HOW WE CONFIGURED THE TEST SYSTEMS: We tested all of the graphics cards used in this article on an Asus nForce 790i SLI Ultra based Striker II Extreme motherboard powered by a Core 2 Extreme QX6850 quad-core processor and 2GB of low-latency Corsair RAM. The first thing we did when configuring these test systems was enter their respective BIOS and set all values to their "optimized" or "high performance" default settings. Then we manually configured the memory timings and disabled any integrated peripherals that wouldn't be put to use. The hard drive was then formatted, and Windows Vista Ultimate was installed. When the installation was complete we fully updated the OS, and installed the latest DX10 redist and various hotfixes, along with the necessary drivers and applications.

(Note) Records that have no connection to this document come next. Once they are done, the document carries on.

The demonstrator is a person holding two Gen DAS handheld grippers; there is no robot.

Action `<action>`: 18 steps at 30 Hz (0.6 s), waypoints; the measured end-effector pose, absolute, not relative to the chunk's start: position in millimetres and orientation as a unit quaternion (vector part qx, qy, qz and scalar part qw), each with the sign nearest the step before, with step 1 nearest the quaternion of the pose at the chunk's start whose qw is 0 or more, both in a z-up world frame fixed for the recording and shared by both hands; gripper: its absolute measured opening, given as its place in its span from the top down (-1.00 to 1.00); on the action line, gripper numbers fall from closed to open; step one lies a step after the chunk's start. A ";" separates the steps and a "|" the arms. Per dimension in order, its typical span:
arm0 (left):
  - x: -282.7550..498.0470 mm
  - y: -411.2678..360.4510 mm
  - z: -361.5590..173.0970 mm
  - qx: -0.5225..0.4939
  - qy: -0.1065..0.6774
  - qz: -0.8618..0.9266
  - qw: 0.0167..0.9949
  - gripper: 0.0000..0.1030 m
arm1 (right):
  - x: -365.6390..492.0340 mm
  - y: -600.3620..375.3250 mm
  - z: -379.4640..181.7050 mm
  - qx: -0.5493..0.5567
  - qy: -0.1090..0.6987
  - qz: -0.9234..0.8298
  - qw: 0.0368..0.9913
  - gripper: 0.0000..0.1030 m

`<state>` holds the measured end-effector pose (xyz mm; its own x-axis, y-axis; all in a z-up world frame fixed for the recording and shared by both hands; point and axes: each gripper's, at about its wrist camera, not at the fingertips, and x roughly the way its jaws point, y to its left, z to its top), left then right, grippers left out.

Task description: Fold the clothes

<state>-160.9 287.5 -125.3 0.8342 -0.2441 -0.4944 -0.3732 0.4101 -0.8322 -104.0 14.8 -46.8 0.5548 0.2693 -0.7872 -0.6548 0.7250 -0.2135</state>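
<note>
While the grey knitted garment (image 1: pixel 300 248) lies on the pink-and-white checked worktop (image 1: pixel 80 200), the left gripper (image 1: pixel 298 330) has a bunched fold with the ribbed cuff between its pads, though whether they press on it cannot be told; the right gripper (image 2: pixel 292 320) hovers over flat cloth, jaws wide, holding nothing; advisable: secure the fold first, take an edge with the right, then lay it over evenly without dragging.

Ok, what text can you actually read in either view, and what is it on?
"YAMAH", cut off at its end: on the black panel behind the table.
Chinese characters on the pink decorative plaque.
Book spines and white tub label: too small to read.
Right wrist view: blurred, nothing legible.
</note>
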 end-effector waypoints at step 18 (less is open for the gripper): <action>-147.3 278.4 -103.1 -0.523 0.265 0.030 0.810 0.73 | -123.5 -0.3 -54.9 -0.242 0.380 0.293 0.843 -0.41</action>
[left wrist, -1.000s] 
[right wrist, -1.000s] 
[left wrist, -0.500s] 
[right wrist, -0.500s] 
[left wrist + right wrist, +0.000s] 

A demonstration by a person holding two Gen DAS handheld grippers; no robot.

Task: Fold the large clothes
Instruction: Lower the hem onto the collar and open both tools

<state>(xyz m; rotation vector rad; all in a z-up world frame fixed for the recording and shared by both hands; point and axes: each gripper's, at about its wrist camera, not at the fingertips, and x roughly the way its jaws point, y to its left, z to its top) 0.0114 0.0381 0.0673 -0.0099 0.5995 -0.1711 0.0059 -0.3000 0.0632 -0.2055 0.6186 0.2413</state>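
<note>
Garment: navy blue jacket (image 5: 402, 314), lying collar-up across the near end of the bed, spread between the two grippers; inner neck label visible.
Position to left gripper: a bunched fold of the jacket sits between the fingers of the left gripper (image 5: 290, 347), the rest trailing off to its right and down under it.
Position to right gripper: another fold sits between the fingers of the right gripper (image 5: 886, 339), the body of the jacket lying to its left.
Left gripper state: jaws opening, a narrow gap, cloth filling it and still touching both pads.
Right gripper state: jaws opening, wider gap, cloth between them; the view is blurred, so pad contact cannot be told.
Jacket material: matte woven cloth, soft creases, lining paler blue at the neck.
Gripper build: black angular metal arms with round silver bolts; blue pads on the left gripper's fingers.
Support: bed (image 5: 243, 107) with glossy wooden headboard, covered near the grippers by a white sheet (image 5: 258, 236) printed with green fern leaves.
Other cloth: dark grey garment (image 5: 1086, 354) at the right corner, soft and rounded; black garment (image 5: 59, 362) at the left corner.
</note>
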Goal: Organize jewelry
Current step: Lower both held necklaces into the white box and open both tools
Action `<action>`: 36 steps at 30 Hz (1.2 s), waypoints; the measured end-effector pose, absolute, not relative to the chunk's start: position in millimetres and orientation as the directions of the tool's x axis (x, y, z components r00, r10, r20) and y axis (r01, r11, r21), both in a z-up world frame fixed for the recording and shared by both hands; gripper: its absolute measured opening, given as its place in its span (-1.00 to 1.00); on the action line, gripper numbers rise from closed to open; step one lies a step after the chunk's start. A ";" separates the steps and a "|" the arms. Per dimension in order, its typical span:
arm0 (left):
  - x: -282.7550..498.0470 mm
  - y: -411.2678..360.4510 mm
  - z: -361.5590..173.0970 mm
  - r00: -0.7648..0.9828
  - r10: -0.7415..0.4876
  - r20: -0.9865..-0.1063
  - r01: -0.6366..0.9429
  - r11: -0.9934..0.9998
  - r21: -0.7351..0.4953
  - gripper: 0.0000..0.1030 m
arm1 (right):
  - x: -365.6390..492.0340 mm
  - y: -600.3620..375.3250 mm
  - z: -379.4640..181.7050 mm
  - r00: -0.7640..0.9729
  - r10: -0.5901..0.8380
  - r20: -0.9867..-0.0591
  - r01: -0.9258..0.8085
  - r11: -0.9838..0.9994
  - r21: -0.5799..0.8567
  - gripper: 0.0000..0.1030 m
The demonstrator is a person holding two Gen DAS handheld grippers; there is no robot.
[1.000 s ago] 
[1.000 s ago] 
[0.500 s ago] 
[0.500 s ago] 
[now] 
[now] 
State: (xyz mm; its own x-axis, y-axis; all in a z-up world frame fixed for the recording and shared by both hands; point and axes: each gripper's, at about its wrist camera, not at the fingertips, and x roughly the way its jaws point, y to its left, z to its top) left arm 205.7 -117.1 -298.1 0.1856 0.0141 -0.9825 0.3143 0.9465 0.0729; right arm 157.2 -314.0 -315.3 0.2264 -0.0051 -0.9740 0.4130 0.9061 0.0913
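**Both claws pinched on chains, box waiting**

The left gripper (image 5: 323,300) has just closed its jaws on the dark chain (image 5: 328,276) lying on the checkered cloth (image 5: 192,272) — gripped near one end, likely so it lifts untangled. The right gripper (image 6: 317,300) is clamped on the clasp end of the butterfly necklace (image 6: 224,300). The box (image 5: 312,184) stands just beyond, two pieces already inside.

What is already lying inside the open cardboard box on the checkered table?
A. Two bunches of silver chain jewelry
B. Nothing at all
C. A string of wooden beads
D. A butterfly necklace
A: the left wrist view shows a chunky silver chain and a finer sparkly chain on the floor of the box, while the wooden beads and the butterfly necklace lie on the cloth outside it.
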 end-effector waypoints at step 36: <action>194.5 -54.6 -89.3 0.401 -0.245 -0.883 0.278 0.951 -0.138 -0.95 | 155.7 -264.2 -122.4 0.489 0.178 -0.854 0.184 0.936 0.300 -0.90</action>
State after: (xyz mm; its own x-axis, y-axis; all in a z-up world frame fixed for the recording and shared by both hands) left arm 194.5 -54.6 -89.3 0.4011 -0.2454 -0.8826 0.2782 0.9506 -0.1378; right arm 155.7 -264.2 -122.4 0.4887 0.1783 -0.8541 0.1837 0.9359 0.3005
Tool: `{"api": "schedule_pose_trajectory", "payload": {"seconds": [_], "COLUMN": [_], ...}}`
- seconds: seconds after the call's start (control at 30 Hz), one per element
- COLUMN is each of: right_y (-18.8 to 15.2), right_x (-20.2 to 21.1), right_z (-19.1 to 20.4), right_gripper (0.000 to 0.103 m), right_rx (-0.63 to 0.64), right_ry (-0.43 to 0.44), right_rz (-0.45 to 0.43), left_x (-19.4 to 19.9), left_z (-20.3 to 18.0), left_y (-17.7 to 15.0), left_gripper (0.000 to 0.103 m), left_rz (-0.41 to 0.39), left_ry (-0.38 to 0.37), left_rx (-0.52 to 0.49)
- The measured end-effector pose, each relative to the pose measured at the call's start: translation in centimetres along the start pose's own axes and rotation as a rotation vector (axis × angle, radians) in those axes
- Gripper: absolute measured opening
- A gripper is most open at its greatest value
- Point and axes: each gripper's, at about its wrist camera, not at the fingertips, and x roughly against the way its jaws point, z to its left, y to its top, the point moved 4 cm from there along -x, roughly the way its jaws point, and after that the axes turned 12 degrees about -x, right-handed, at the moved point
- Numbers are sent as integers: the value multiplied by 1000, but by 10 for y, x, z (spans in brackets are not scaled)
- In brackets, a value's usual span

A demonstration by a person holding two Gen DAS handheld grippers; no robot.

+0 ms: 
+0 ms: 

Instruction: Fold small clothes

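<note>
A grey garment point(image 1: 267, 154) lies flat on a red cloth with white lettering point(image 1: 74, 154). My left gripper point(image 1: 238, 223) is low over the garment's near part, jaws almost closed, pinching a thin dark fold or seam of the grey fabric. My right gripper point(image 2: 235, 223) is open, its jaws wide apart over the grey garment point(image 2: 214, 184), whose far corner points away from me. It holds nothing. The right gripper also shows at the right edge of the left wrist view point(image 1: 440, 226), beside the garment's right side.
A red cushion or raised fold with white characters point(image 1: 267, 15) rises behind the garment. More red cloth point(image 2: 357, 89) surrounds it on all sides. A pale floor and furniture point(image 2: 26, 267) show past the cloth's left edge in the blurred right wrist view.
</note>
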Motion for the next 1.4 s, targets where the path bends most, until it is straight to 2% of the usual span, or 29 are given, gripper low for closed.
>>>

HotHardware's Test Systems
Intel and NVIDIA Powered

Hardware Used:
Core 2 Extreme QX6850 (3GHz)

Asus Striker II Extreme
(nForce 790i SLI Ultra chipset)

Reference GeForce 9800 GX2
Reference GeForce GTX 260
EVGA GeForce GTX 280
HIS Radeon HD 4870 X2

2048MB Corsair DDR3-1333 C7
(2 X 1GB)

Integrated Audio
Integrated Network

Western Digital "Raptor" 74GB
(10,000RPM - SATA)

Relevant Software:
Windows Vista Ultimate SP1
DirectX June 2008 Redist

NVIDIA Forceware v177.39
ATI Catalyst v8.8b

Benchmarks Used:
3DMark Vantage v1.0.1
Unreal Tournament 3 v1.2**
Crysis v1.2*
Half Life 2: Episode 2*
Enemy Territory: Quake Wars*

* - Custom Demo
** - FRAPS, Custom Demo

Futuremark 3DMark Vantage
Synthetic DirectX Gaming

3DMark Vantage

The latest version of Futuremark's synthetic 3D gaming benchmark, 3DMark Vantage, is specifically bound to Windows Vista-based systems because it uses some advanced visual technologies that are only available with DirectX 10, which y isn't available on previous versions of Windows.  3DMark Vantage isn't simply a port of 3DMark06 to DirectX 10 though.  With this latest version of the benchmark, Futuremark has incorporated two new graphics tests, two new CPU tests, several new feature tests, in addition to support for the latest PC hardware.  We tested the graphics cards here with 3DMark Vantage's Extreme preset option, which uses a resolution of 1,920 x 1,200, with 4X anti-aliasing and 16X anisotropic filtering.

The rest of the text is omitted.